同棲生活が大変です
ゆったりとした一日を終え、気づけば朝を迎えていた。
今日も俺のベッドには菜枝の姿。
もう連日のように一緒だ。
せっかく菜枝の部屋も作ったが……まあいいか。
スマホで時間を確認すると、いつもより早起きしていた。
「朝食でも作るか」
キッチンへ向かう。
だが、チャイムが鳴った。
こんな朝っぱらから来客?
通販を頼んだ覚えはないがな。
なんだろうと玄関へ向かう。
覗き穴から相手を確認すると――その人物は五月女だった。
マジ!?
急いで扉を開けると、申し訳なさそうな五月女の姿があった。……昨日は、体調が悪くなって帰ったとか言っていた。
でも、本当にそうなのか気になっていた。
「…………」
「五月女さん、おはよう」
「おはよう……ございます」
「こんな朝早くからどうした」
「謝りに来たんです」
「謝りに?」
「昨日はごめんなさい。菜枝ちゃんを守れなくて……」
深々と頭を下げる五月女。
俺はとにかく理由が知りたかった。
「教えてくれ、なにがあった」
「……江島くんから脅されたんです」
「脅された!?」
「……体育の授業とかの前で着替えたりするじゃないですか。その時、盗撮されていたみたいで……あたしの下着の写真を見せられて……バラまくって」
――なッ!
江島の野郎、菜枝だけでなく五月女までそんな風に脅していたのか。なんて下劣。最低だ。ゴミクズ野郎だ!!
「そうだったのか」
「でも、それでもあたしは菜枝ちゃんを守ろうとしました。必死に抵抗したんですが、暴力を受けて……逃げました」
ずっと左頬を押さえていた五月女は、手を離した。
すると、そこには殴られたような傷跡が。
「……マジかよ」
そこまでして菜枝を守ろうとしてくれただけでも感謝だ。
「ごめんなさい」
「いや、いいんだ。そんな暴力を受けるほどだなんて……しかも盗撮まで。仕方なかったんだよな」
「……許してください」
「許すも何もない。まあ、結果的には菜枝も無事だったし……ありがとう」
「……お兄さん」
五月女は泣いていた。
そこまで思い詰めていたんだな。
けど、悪いのは江島だ。
奴が悪魔だったのだ。
「五月女さん、これからも菜枝を頼む」
「……はい。

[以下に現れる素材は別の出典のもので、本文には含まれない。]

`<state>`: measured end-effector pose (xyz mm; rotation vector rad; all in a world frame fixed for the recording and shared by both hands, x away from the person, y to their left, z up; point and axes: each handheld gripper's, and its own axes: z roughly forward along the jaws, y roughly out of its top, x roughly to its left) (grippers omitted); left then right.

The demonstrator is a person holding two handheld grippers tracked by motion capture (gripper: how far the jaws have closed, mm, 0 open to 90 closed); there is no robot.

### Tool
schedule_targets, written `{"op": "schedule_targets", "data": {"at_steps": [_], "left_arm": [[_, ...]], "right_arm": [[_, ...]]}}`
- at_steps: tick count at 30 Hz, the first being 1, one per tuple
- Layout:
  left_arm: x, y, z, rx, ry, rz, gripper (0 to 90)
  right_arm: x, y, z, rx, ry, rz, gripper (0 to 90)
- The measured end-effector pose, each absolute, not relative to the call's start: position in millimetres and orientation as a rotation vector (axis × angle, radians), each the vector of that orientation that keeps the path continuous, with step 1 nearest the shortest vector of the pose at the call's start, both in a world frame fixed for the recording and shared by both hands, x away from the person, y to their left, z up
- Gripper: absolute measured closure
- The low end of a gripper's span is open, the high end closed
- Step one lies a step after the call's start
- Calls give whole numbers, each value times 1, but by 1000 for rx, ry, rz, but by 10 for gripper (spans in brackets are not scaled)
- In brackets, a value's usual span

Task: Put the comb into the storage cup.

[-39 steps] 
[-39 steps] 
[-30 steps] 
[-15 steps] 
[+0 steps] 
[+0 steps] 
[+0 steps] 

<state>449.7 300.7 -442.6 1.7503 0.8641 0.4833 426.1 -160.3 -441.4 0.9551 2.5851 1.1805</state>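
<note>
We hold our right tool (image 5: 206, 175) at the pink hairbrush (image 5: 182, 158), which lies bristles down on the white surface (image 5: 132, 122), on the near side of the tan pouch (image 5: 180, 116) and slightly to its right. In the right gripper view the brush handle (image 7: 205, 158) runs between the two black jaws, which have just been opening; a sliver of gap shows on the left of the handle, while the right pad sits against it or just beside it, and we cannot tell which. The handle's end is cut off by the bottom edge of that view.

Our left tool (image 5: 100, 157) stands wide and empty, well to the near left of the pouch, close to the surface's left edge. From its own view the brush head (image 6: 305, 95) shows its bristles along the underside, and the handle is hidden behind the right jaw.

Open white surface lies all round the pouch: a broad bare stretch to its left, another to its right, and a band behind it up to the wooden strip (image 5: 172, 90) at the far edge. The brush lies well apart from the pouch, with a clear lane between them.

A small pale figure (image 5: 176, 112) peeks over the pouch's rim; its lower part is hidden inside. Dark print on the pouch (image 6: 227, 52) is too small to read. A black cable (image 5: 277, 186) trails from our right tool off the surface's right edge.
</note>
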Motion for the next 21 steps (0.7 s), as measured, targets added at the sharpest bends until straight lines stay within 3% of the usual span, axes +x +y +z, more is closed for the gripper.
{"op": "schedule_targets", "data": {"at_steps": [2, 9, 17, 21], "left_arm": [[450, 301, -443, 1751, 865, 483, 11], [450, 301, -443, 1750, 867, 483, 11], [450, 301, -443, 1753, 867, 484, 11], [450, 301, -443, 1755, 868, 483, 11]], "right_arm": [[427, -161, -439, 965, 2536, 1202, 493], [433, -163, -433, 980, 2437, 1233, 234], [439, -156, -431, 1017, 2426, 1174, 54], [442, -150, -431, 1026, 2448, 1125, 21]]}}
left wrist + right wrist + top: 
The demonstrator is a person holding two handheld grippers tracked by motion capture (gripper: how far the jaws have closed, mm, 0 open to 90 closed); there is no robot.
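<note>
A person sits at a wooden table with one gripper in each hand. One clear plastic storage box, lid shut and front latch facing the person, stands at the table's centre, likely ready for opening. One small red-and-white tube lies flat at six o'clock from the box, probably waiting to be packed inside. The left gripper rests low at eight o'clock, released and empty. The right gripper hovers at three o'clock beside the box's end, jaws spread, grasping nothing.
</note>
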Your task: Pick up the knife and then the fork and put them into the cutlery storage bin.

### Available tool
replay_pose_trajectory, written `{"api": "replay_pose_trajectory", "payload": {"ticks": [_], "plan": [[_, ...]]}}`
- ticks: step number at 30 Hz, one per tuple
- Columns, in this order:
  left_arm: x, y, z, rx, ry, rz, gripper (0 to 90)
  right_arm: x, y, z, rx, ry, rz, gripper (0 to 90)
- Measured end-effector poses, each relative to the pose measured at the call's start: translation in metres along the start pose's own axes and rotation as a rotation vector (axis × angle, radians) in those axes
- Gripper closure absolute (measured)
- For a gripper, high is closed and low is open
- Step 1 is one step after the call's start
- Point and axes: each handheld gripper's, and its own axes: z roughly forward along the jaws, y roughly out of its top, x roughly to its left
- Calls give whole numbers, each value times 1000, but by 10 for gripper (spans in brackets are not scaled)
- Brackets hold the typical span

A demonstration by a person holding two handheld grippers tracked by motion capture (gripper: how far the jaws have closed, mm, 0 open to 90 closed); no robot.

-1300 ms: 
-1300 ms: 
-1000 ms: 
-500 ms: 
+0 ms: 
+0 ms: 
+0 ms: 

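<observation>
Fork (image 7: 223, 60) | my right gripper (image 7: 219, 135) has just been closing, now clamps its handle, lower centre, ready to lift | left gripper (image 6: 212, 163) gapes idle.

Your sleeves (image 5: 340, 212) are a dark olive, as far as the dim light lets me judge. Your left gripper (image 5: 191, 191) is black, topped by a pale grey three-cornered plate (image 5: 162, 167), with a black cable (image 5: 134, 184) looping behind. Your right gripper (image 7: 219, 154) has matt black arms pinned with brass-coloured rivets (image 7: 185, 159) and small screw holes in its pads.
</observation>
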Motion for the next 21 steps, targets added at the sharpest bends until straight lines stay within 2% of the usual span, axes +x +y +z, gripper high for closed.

ずっと友達でいますし、守ります」
「ああ、そうしてくれると菜枝も喜ぶと思う」
「……では、あたしは先に行きます」
「また学校で」
深々と頭を下げる五月女は、背を向けて去っていく。
そうか、江島はやりたい放題だったのか。か弱い女の子を脅して……俺の義妹にさえ手を出した。
この罪は絶対に償ってもらう。
◆ ◆ ◆
起きて来た菜枝は、相変わらず髪がボサボサで顔はポケポケだった。
朝食を食べ、なんとか仕度を済ませた。
「そういえば、兄さん。さっき誰か来ていました?」
「……。ああ、五月女さんがね」
「え、四季ちゃんが?」
「昨日のことを聞いた」
俺は菜枝に五月女にあったことを嘘偽りなく伝えた。
「……そうだったんですね。四季ちゃんにそんなことが」
「だから全ては江島が悪いんだ。五月女さんを嫌わないでやってくれ」
「身を呈してまでわたしを守ってくれたんですよね」
「そうだ。だから、菜枝を守りたかったという気持ちは本物さ」
「すごく嬉しいです。わたし、四季ちゃんと友達になれて良かった」
「ああ、いい子だから仲良くね」
「はいっ」
仕度を済ませ、俺たちは学校へ。
玄関を出てアパートの前で菜枝は俺の手を握った。
「どうした、菜枝」
「兄さん……この生活をずっと続けていきましょうね」
菜枝から優しい瞳を向けられ、俺はドキッとした。
清らかで純粋な瞳。
そこに俺を映し出しているようだった。
「菜枝……俺は」
油断していると菜枝から顔を近づけてきた。
唇に柔らかいものが触れた。
しっとりしていて――甘い感触。
あぁ、忘れていた。
俺の義妹は、えっちで甘えん坊で……同棲生活が大変だけど、でも、幸せだ。